HOW TO COMPLETE THIS TASK: Retype, exactly as they stand, the lines from the start of the data to the line that contains "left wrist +", both ends included. Leave the pictures out.

INFORMATION PROVIDED:
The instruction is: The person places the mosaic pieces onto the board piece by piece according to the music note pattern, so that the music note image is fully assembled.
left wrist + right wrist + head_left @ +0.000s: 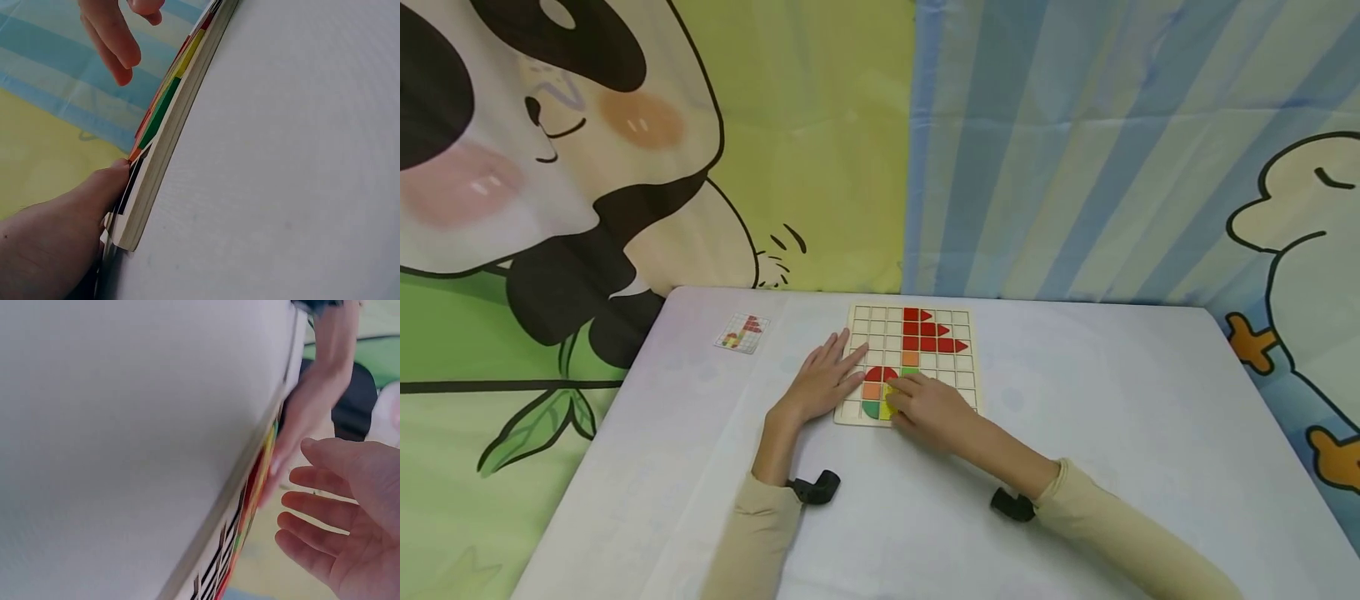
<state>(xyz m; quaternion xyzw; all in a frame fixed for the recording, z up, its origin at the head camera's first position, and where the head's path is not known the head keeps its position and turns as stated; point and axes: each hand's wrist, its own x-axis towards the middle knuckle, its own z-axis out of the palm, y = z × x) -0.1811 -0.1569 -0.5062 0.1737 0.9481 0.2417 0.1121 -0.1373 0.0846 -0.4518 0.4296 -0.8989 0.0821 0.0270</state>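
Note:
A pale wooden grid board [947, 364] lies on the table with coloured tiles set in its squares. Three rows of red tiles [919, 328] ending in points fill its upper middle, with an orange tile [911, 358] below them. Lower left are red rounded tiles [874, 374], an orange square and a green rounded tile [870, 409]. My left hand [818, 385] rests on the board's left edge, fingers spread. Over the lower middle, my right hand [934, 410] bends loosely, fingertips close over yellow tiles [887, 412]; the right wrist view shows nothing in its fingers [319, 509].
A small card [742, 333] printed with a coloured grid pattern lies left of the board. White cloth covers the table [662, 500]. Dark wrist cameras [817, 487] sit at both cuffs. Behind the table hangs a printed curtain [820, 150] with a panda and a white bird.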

ANSWER TO THE EXERCISE:
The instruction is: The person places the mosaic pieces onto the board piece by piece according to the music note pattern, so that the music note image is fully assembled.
left wrist + right wrist + head_left @ +0.000s: 

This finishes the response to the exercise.